Lumbar artificial discs were first designed as a type of steel ball by Fernström in 1960 [13], which proved to be a failure as it subsided into the subchondral bone. In the 1980s, Schellnack and Büttner-Janz first reported SB Charité prosthesis, and later, Marnay reported ProDisc-L prosthesis. These two types of prostheses initiated the onset of the clinical use of lumbar artificial discs. Since then, different materials and designs of artificial discs have been developed for clinical therapy. A previous meta-analysis on the 2-year follow-up outcomes showed that, compared with fusion surgery, lumbar TDR has a slightly better clinical outcome and fewer complications and reoperations, but the mid- to long-term results of lumbar TDR are not clear [30]. This is the first systematic review of lumbar TDR clinical efficacy and safety of mid- to long-term follow-up outcomes. In this systematic review, eight prospective studies and five retrospective studies were included, involving the most common prostheses, i.e., Charité, ProDisc, Maverick, AcroFlex, and XL TDR.

Clinical efficacy of lumbar total disc replacement

VAS and ODI scores are the most frequently used scales to evaluate the clinical efficacy of lumbar TDR prostheses.
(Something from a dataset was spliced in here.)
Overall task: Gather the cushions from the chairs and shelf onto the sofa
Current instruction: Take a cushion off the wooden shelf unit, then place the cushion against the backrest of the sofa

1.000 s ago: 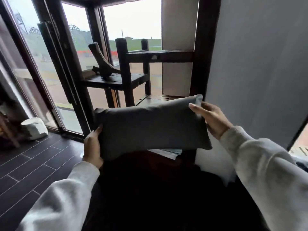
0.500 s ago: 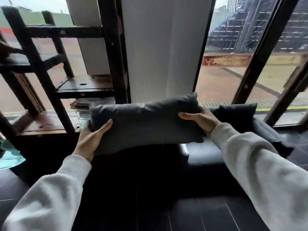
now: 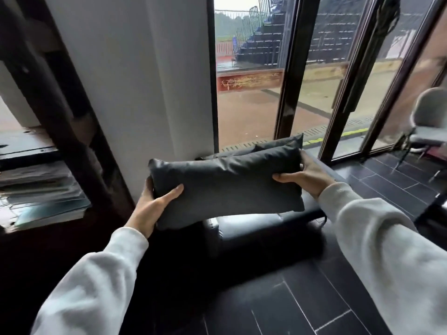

Ostelo et al. [28] studied the minimum significant change in clinical improvement in measures of VAS and ODI scores for low back pain and showed that a 30% change from baseline would be considered clinically meaningful. In the included studies, eight showed significant improvements in VAS and ODI scores at the last follow-up, which indicated that TDR could effectively alleviate pain and enhance quality of life. As mentioned by Siepe et al. [39], although overall VAS and ODI scores were significantly improved from baseline at the final follow-up of 7.4 years, VAS scores slightly deteriorated from 2.6 to 3.3 at 48 months after TDR surgery. Although the clinical outcomes of VAS and ODI scores might very slowly deteriorate with the increase in postoperative time, a much better clinical outcome than for the preoperative conditions was shown in this study.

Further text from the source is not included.